The Rev. Paul Allen, a family ministries pastor who is editor of Group Publishing's Vital Ministry magazine, says over the last few years, parents have delegated too much of the responsibility for their children's spiritual training to the church.

"It's not working," he says.

Studies by pollster George Barna have shown that there is little difference in the moral standards of young people who go to church and youths who are unchurched, Allen says. When it comes to such behaviors as lying, cheating, or engaging in sexual intercourse, there is only a small percentage of difference in the responses of churched and unchurched youth.

Allen says parents have wrongly assumed that the church could take care of their children's spiritual training, much as the dry cleaner cleans their clothes or the pet groomer keeps the family dog looking good.

"We've become so consumer and service-oriented, we go to church to get spiritual training, go here to get physical training. We've kind of delegated our responsibilities out all over the place."

A group of family ministers from different denominations who came together several years ago to talk about the Barna findings concluded that the time had come for a new partnership between church and family.

They developed a Family Ministry Workshop, which is presented in churches around the country by Group Publishing of Loveland, Colo., to give pastors and family ministers guidelines for fostering a family friendly church.

The gathering also spawned a book, "The Family Friendly Church" by the Rev. Ben Freudenburg, minister of the Christian home at Concordia Lutheran Church, Kirkwood, Mo., and Rick Lawrence, editor of Group Publishing's Christian youth magazine. Their findings from a study of churches around the country indicate that a family friendly church is home-centered, rather than church-centered, when it comes to family ministry.

A church-centered family ministry, Allen says, lets the church do all the training and teaching. A home-centered ministry makes the church the equipping or training center for the home to do teaching and training.

If that sounds like it would place yet another burden on already overtaxed families and church staffs, Allen says home-centered, church-supported family ministry is not another program.

"Mainly, it's just that churches need to tweak a few of their ministries."

For instance, he points out that many churches have a Christmas program in which the children perform and parents watch.
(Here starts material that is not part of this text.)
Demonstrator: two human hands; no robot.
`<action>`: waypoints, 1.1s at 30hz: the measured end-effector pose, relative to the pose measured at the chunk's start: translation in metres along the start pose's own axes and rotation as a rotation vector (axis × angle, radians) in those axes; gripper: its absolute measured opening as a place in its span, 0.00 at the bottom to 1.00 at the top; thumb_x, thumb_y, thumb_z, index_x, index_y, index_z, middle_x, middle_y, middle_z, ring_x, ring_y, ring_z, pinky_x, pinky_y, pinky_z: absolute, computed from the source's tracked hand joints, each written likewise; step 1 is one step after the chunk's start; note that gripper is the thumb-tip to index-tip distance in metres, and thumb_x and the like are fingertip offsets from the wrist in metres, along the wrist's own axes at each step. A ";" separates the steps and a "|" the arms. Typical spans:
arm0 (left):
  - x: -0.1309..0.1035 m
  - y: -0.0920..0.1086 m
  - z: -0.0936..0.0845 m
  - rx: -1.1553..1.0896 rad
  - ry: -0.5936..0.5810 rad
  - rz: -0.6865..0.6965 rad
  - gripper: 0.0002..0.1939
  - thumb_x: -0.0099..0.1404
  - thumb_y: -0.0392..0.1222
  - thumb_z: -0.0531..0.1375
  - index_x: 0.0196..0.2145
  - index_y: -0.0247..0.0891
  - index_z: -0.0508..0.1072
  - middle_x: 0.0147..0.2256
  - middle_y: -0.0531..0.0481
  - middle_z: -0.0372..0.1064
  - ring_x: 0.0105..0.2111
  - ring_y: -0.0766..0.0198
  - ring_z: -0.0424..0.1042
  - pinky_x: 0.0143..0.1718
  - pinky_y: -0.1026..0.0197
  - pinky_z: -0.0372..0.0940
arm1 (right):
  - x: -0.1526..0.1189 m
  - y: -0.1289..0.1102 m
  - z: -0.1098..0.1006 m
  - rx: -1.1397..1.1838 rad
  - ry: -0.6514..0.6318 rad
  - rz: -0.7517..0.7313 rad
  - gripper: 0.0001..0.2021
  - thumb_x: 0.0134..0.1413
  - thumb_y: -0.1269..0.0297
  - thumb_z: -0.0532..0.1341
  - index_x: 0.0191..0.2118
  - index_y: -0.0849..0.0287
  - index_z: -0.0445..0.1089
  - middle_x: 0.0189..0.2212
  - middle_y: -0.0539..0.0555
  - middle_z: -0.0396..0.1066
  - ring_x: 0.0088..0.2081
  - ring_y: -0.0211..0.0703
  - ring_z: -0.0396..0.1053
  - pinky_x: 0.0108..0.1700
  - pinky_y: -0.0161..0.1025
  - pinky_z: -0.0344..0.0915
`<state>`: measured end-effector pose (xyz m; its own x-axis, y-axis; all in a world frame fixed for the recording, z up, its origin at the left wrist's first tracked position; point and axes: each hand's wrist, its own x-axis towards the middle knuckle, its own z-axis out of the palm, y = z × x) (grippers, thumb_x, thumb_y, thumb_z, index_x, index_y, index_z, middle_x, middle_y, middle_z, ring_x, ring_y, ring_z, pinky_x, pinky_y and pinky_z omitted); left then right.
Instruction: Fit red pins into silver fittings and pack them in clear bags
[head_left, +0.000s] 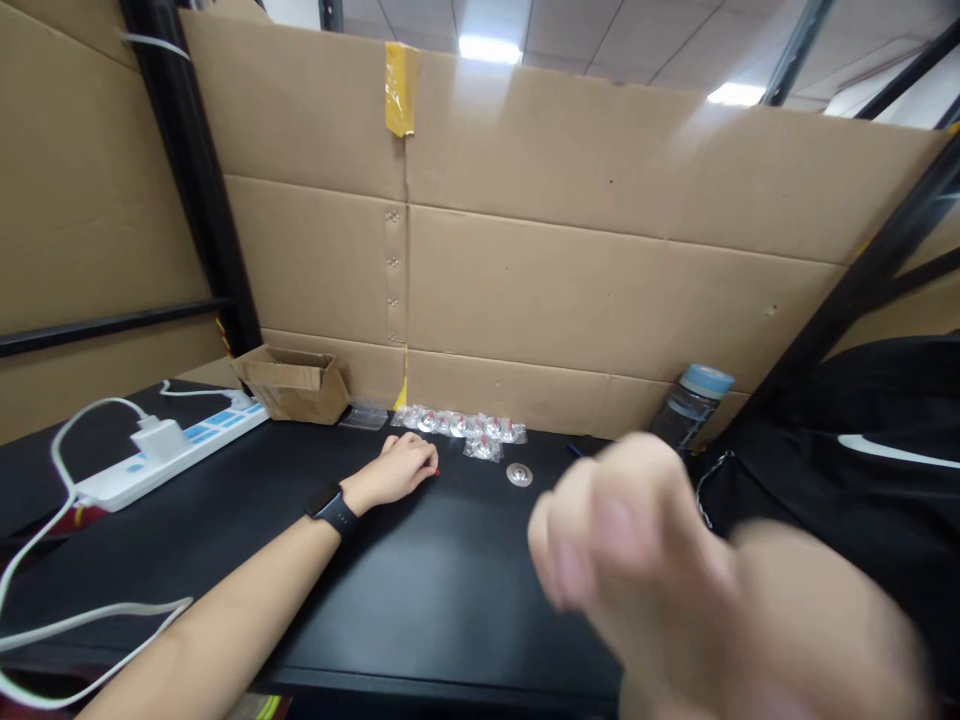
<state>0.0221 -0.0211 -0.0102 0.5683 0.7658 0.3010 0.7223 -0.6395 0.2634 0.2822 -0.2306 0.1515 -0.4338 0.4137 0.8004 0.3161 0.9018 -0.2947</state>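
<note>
Metal disc [519,475] sits bare on the black table [427,610]; use it as your landmark. Far left of it: white cable [56,440], then power strip [176,455] with white plug [159,440] in it. Open cardboard box [296,385], still left of the disc, against the cardboard wall [525,290]. Clear film [365,416] beside the box. Your left hand [401,468], dark watch [331,508] on the wrist, is left of the disc; fingers curled together, red bit [437,472] at the tips, can't tell if pinched. Clear packets [459,425] with red parts, just behind the disc. Your right hand [652,560], right of it, is blurred; fingers bunched, contents can't tell. It hides table and part of the blue-lidded bottle [686,410]; bottle markings too small to read. Far right: black bag [832,460], white swoosh logo [896,450].
</note>
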 end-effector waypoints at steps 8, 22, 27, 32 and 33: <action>0.006 -0.003 -0.003 -0.052 0.108 -0.023 0.05 0.71 0.43 0.57 0.38 0.43 0.73 0.38 0.54 0.76 0.41 0.61 0.73 0.47 0.56 0.50 | -0.037 0.224 0.033 -0.104 -0.285 0.592 0.19 0.45 0.71 0.68 0.46 0.57 0.74 0.45 0.57 0.74 0.42 0.48 0.72 0.48 0.46 0.69; 0.008 -0.003 0.003 -0.094 0.088 -0.042 0.07 0.65 0.46 0.63 0.38 0.46 0.79 0.37 0.53 0.80 0.42 0.59 0.76 0.52 0.54 0.54 | -0.069 0.260 0.042 -0.179 -0.440 0.675 0.19 0.39 0.69 0.72 0.43 0.55 0.77 0.37 0.52 0.78 0.35 0.42 0.73 0.40 0.37 0.67; 0.007 0.004 0.002 -0.177 0.151 -0.064 0.09 0.66 0.50 0.63 0.40 0.46 0.80 0.40 0.52 0.80 0.44 0.59 0.76 0.50 0.58 0.61 | -0.063 0.249 0.045 -0.174 -0.298 0.594 0.21 0.39 0.70 0.71 0.45 0.54 0.75 0.38 0.51 0.78 0.36 0.42 0.74 0.41 0.36 0.67; 0.007 0.018 -0.003 -0.284 0.231 -0.072 0.11 0.68 0.51 0.61 0.37 0.46 0.81 0.43 0.51 0.77 0.46 0.57 0.74 0.51 0.57 0.64 | -0.051 0.226 0.073 0.064 -0.032 0.602 0.20 0.40 0.65 0.71 0.43 0.54 0.72 0.41 0.51 0.78 0.38 0.43 0.75 0.37 0.36 0.68; 0.007 0.022 -0.003 -0.291 0.259 -0.078 0.11 0.68 0.52 0.61 0.37 0.46 0.81 0.45 0.50 0.76 0.47 0.56 0.73 0.53 0.55 0.64 | -0.049 0.221 0.081 0.102 0.038 0.630 0.19 0.41 0.63 0.71 0.43 0.53 0.72 0.42 0.52 0.77 0.37 0.43 0.75 0.37 0.36 0.68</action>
<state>0.0410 -0.0295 0.0003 0.3709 0.7943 0.4811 0.5967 -0.6008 0.5319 0.3043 -0.0417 0.0050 -0.1607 0.8652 0.4749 0.4181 0.4955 -0.7614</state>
A family friendly Christmas program, however, would involve both parents and children by inviting them to perform together, or by having them decorate the church as family units.

Another church program that traditionally has separated parents and children has been the outreach project. This usually involves the youth group traveling somewhere to provide a service, accompanied by the youth leader and adult volunteers. A family friendly outreach program would bring family groups together to perform services like repairs and upgrades to the homes of senior citizens.

Allen said this even works with teens who no longer want to go places with their parents because it still gives them the opportunity to interact with other teens.

For a family friendly approach to the church tradition of handing out Bibles to young people, churches can hold a worship service in which the parents present the Bibles to their own children and explain the importance of the scriptures to them.

By changing the way they carry out such projects, Allen says, churches stand beside parents as partners and help them to nurture faith in their children.

"We're finding, especially with churches that already are doing this, that people are saying more families are wanting to do things together. Parents want to know where their kids are and what they are doing ... We're seeing that everyone has the same desire, that is, to strengthen the family."

Allen says enhanced family togetherness at church does not mean congregations no longer should have nurseries or age-appropriate Sunday school classes. However, he says, churches could adopt a Sunday-school curriculum in which every class is studying the same thing at its own level, providing families with a commonality in their spiritual growth.